** Opening RECORDS block **

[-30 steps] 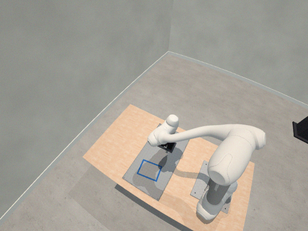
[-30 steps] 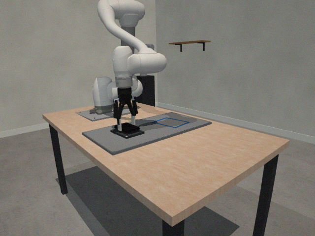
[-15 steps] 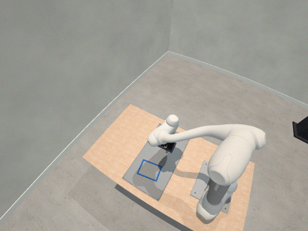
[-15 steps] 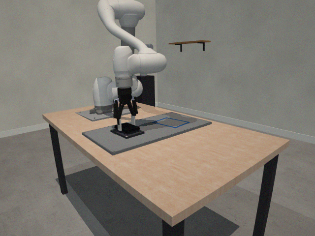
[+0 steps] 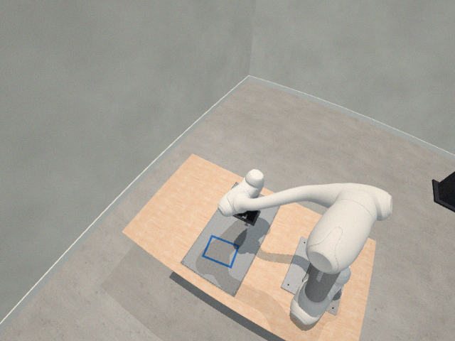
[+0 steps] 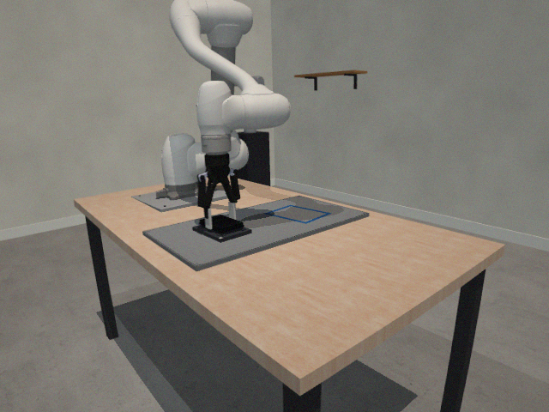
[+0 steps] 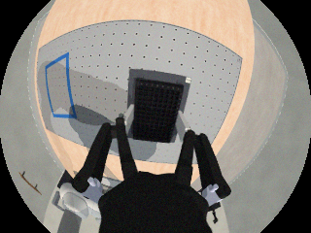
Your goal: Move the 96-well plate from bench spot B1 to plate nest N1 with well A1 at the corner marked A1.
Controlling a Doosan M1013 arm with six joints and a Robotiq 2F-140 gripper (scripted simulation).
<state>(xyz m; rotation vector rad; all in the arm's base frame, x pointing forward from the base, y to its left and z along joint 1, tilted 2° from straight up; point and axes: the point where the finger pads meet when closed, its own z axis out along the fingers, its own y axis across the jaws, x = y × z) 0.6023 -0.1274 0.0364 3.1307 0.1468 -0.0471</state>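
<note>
The black 96-well plate (image 7: pixel 157 109) (image 6: pixel 220 230) sits down on the dark plate nest on the grey mat; in the wrist view a white mark shows at its top right corner. It also shows in the exterior view (image 6: pixel 223 223). My gripper (image 7: pixel 155 113) stands straight above it with its fingers shut on the plate's two long sides; it shows in the exterior view (image 6: pixel 219 211) too. In the top view the wrist hides most of the plate (image 5: pixel 247 216). The blue outlined bench spot (image 5: pixel 220 251) on the mat holds nothing.
The grey mat (image 6: pixel 256 228) lies on a wooden table (image 6: pixel 310 275). The arm's base stands on a grey base plate (image 5: pixel 301 268) at the table's near side. A small wall shelf (image 6: pixel 331 74) hangs far behind. A dark object (image 5: pixel 444 190) stands off the table.
</note>
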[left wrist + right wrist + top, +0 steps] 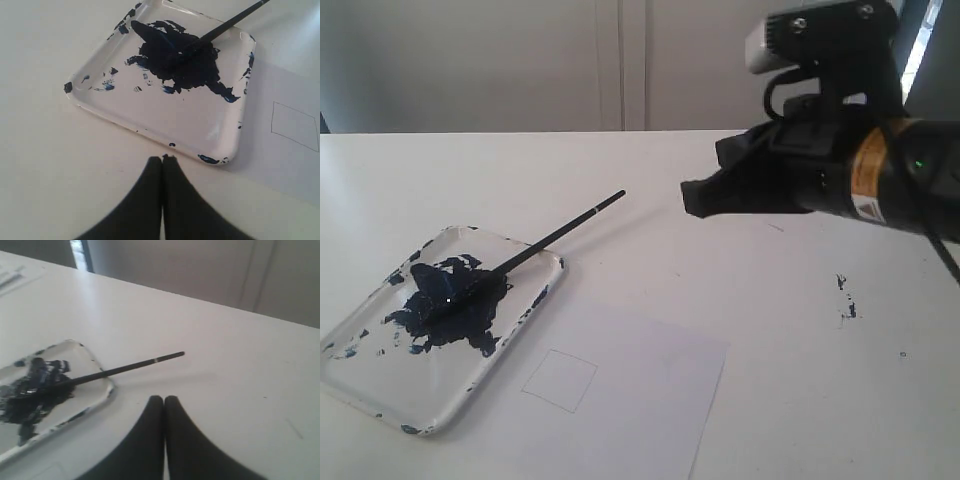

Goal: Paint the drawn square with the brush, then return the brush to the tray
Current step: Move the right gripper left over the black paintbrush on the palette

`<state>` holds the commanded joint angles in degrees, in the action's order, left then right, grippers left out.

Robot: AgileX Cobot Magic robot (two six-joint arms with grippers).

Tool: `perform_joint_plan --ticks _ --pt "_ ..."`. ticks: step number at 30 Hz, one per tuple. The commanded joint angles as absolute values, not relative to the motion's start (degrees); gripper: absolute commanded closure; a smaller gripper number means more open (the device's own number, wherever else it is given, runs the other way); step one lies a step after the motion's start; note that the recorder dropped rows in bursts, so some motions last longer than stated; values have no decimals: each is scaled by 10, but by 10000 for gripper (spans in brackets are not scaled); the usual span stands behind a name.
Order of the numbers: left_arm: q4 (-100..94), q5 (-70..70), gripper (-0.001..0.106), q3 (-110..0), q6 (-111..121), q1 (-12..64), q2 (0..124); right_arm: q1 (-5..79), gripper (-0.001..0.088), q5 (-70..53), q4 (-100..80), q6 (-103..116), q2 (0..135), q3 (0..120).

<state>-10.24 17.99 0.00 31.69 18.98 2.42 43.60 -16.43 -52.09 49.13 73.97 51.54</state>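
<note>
Right pincer (pixel 692 197): shut tight, both black fingers pressed together with nothing between them. It hangs above the table (pixel 770 340), to the right of the brush's handle end and clear of it.
Left pincer (pixel 162 159): also closed, fingertips meeting and holding nothing. It is near one corner of the tray, over bare table.
Brush (pixel 550 238): lying loose with no grip on it. Its bristle end is sunk in the dark blue paint puddle (pixel 450 305). The black handle slants up over the tray's rim and juts out past it, and the silver band sits close to the far end.
Tray (pixel 420 385): flat on the table at the left of the exterior view. It is white, with a big blue blotch in the middle and speckles along the rim.
Drawn square (pixel 559 380): thin pencil lines with a clean white inside and no paint in it. It lies just beside the tray.
Paper sheet (pixel 650 400): carries the square, with its edge right up against the tray.
Table marks (pixel 846 300): a few dark blue specks, well apart from the paper.
</note>
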Motion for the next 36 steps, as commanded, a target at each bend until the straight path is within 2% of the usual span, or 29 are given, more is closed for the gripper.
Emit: perform_joint_plan --ticks 4,19,26,32,34,35,36 --pt "-102 180 1015 0 317 190 24 436 868 -216 -521 441 798 578" --pt "-102 180 1015 0 317 190 24 466 868 -272 -519 357 1047 762" --pt "-102 180 1015 0 317 190 24 468 868 -266 -506 362 1135 844" --pt "-102 180 1015 0 317 190 24 468 868 -254 -427 365 1184 906" --pt "-102 180 1015 0 317 190 24 468 809 -235 -401 360 1203 925" --pt "-102 180 1015 0 317 190 24 468 704 -221 -396 360 1214 936" --pt "-102 180 1015 0 317 190 24 468 650 -219 -394 360 1218 939"
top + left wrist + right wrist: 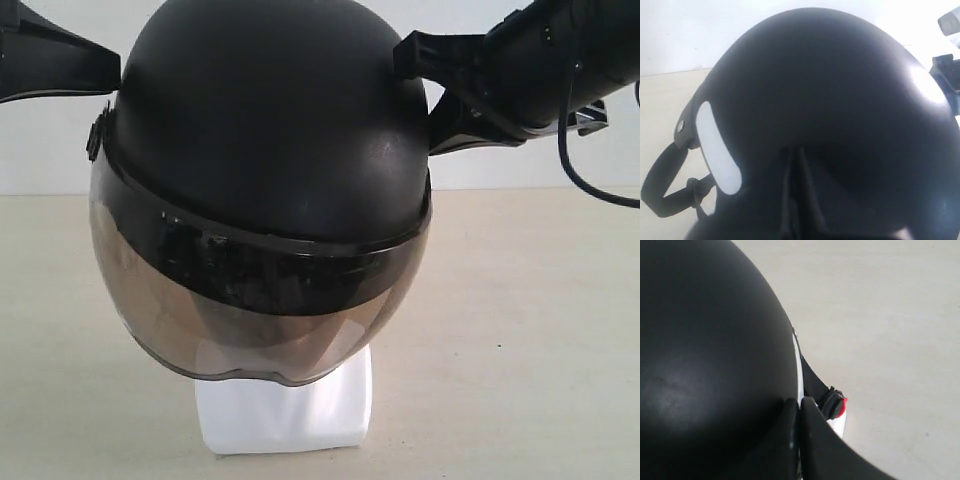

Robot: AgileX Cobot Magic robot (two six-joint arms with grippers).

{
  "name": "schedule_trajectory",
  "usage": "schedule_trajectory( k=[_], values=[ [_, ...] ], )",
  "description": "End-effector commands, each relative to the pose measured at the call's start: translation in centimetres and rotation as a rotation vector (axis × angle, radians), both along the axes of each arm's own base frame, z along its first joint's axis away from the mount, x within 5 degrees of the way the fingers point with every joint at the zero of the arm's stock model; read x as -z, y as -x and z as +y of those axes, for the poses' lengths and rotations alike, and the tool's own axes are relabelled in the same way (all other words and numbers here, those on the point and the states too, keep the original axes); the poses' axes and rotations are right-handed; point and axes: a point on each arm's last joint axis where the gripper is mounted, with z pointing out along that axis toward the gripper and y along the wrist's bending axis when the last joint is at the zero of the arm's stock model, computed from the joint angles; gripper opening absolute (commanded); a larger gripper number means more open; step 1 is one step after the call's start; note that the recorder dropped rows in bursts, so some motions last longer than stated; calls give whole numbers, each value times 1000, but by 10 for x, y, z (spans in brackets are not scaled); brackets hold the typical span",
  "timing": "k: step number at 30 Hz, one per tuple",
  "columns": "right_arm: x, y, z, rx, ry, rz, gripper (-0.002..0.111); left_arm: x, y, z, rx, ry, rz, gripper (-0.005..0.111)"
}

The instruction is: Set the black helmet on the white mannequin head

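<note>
The black helmet (270, 130) sits over the white mannequin head, whose squarish base (285, 410) shows below the smoky visor (250, 310). The face is only dimly visible through the tint. My left gripper (112, 70) is at the shell's upper left side, its fingers together against the dark shell (830, 90); its tips (796, 157) show no gap. My right gripper (405, 55) is at the upper right side. In the right wrist view its fingers (800, 404) are shut, tips by the helmet's (705, 340) rim, beside the chin strap's red buckle (841, 407).
The pale tabletop (540, 330) stretches around the base, with a white wall behind. A black chin strap (660, 185) loops down beside the helmet in the left wrist view. A black cable (590, 185) hangs from the right arm.
</note>
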Motion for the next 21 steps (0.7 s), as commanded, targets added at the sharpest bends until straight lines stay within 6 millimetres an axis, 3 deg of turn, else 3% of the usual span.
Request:
schedule_trajectory(
  k=[1,21],
  values=[
    [-3,-2,4,1,-51,-18,0,2,5,-5,43,-8,49,4],
    [-16,5,13,-59,-181,-36,0,12,4,3,-4,-122,86,4]
  ],
)
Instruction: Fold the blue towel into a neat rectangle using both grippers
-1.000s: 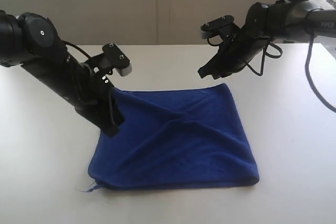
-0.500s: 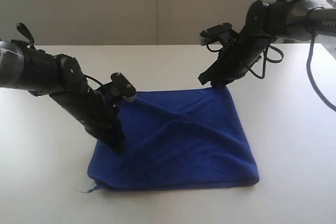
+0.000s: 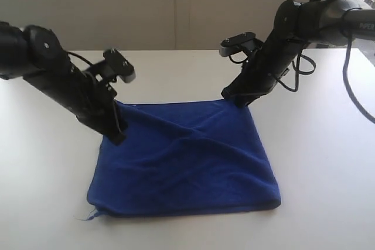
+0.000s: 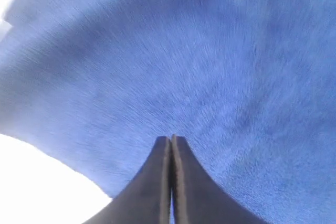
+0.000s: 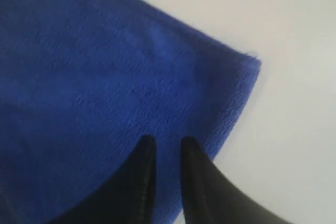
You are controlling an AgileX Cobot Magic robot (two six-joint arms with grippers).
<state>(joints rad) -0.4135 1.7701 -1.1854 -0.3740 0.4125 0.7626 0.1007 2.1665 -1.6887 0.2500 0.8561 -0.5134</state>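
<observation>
One blue towel (image 3: 187,162) lies rumpled on white surface (image 3: 316,162). Left end effector (image 3: 115,136) at far-left corner, tips pressed together, pinch unclear. Right end effector (image 3: 239,99) over far-right corner, tips slightly apart. Towel likely soft, light, limp; pinch corners.

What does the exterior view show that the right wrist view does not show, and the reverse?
Only the exterior view shows the whole blue towel spread on the white table, and the left pincer at the towel's left edge. Only the right wrist view shows the narrow gap between the tips of the right pincer, with blue cloth visible through it. Both views show the right pincer close to one corner of the towel, with bare table beside that corner.
</observation>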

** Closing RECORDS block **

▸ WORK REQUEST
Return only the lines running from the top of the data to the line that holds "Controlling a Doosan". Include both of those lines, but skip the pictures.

▸ REPLY TO THE TASK
[-30 steps] 
[-30 steps] 
[-15 steps] 
[-15 steps] 
[+0 steps] 
[+0 steps] 
[+0 steps] 
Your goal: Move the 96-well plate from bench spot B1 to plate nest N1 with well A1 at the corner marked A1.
Controlling a Doosan M1013 arm with six joints and a Robotiq 2F-140 gripper (scripted simulation).

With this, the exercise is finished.